Aumentano i disturbi mentali, ma non crescono le risorse sanitarie ed economiche appositamente dedicate. L’Italia, purtroppo, fa da maestra, collocandosi fra gli ultimi posti in Europa per quota di spesa sanitaria destinata alla salute mentale: solo il 3,4% del bilancio complessivo, rispetto al 10% dei principali Paesi ad alto reddito. Con un budget fermo da oltre vent’anni a 4 miliardi di euro, il Paese non raggiunge nemmeno la soglia dei finanziamenti previsti per le nazioni a basso-medio reddito, fissata al 5%. A confermare il trend negativo sono i risultati del progetto MOre. Il Mental health Optimization of Resources, è stato realizzato da Deloitte Consulting in collaborazione con Janssen Italia, l’azienda farmaceutica del gruppo Johnson & Johnson, con la partecipazione di rappresentanti delle Società Scientifiche, dell’Accademia, delle Associazioni di Pazienti, delle Istituzioni e del settore farmaceutico.
Gli obiettivi da raggiungere: 2 miliardi per il fondo salute mentale
Risulta necessario, dunque, avviare un percorso concreto vincolando risorse definite per i servizi pubblici dei DSM e consentendo alle Regioni di attuare fin dal 2023 un piano straordinario di assunzioni.
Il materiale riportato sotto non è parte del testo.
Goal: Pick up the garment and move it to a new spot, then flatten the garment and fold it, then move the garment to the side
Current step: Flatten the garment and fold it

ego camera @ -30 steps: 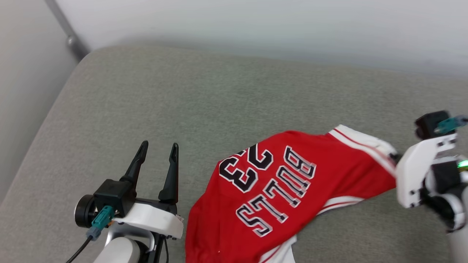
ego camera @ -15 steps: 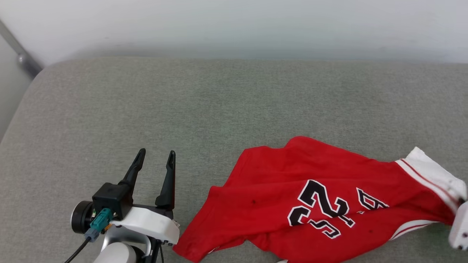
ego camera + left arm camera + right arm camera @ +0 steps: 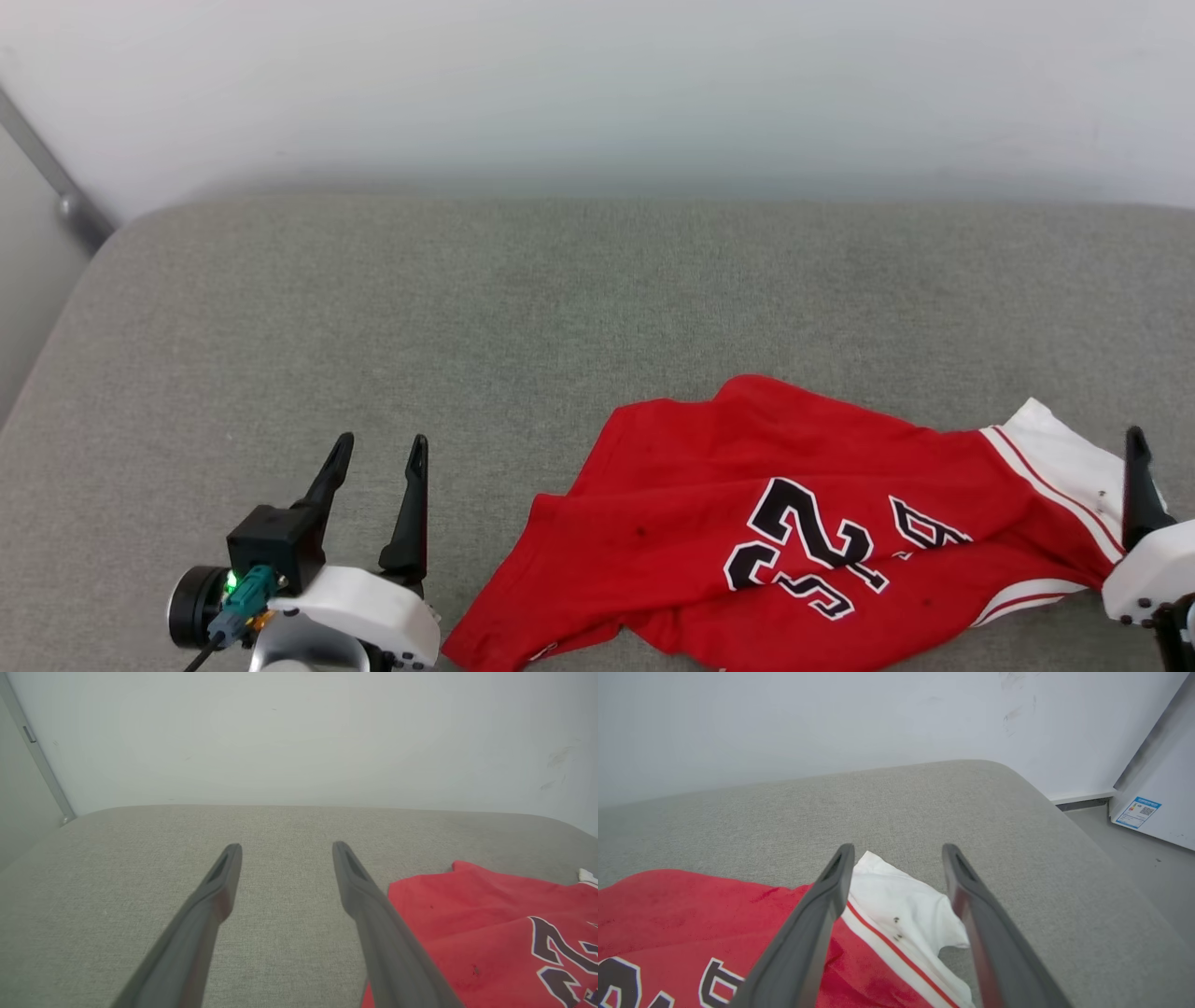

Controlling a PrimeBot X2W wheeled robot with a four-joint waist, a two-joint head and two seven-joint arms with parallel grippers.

Obiettivo: destinare oltre 2 miliardi al fondo per la salute mentale entro un triennio e realizzare una salute mentale comunitaria, in grado di dare risposte integrate ai diversi aspetti biologici, psicologici e sociali.
Progetto More, le indicazioni alle istituzioni
Il progetto MOre ha analizzato le principali criticità di tipo organizzativo e gestionale presenti lungo il percorso di cura e assistenza dei pazienti affetti da disturbi mentali. Fornendo indicazioni preliminari alle Istituzioni per la futura programmazione delle risorse necessarie nell’ambito della salute mentale. Ed evidenziando le aree prioritarie di investimento, quali personale medico e sociosanitario nei DSM, campagne di informazione e sensibilizzazione, trattamenti farmacologici, strutture dedicate all’assistenza e Digital healt.
L’impatto dei disturbi mentali sulla salute umana, sugli aspetti economico-sociali, oltre alle evidenti condizioni critiche in cui i Dipartimenti di Salute Mentale italiani si trovano ad operare, rendono la salute mentale una priorità globale.
In questo senso, a pochi giorni dalla Giornata mondiale della salute mentale, celebrata il 10 ottobre, si è tenuta la presentazione dei risultati del progetto. La ricerca, però, prende in considerazione soltanto alcuni aspetti del percorso di cura e assistenza nell’ambito dei disturbi mentali, non comprende ad esempio l’analisi dei percorsi di cura dei minori affetti da tali disturbi. Il focus è stato posto su quattro specifiche tipologie di disturbi mentali: disturbi dello spettro schizofrenico, disturbi depressivi, disturbi bipolari e disturbi della personalità e del comportamento.
Salute mentale: l’appello dei 91 direttori dei Dipartimenti Salute Mentale
L’attenzione alla salute mentale è stata ribadita anche da un appello che novantuno direttori dei Dipartimenti Salute Mentale hanno rivolto, tra gli altri, al presidente della Repubblica Sergio Mattarella lo scorso gennaio. “C’è bisogno di iniziative concrete ed immediate per ricucire la rete pubblica dei DSM, sempre più sfilacciata”. Un’urgenza che denuncia la persistenza di uno stigma, tanto che la salute mentale continua ad essere una delle aree più trascurate della sanità pubblica. Nonostante la sua importanza, anche a fronte di un aumento dell’incidenza dei disturbi e di una giornata mondiale per la sua sensibilizzazione.
Negare le criticità legate ai disturbi mentali, che ad oggi rappresentano una delle principali fonti di sofferenza e disabilità a livello globale, equivarrebbe a nascondersi dietro a un dito. Secondo l’Organizzazione Mondiale della Sanità (OMS), infatti, quasi un miliardo di persone convive con almeno un disturbo mentale, esattamente una persona su dieci in tutto il mondo. La situazione si è aggravata con l’insorgenza della pandemia e delle annesse problematiche economico-sociali. Si stima un incremento dei disturbi di salute mentale pari al 25%, oltre a gravi interruzioni nell’erogazione dei servizi, proprio a causa della pandemia COVID-19.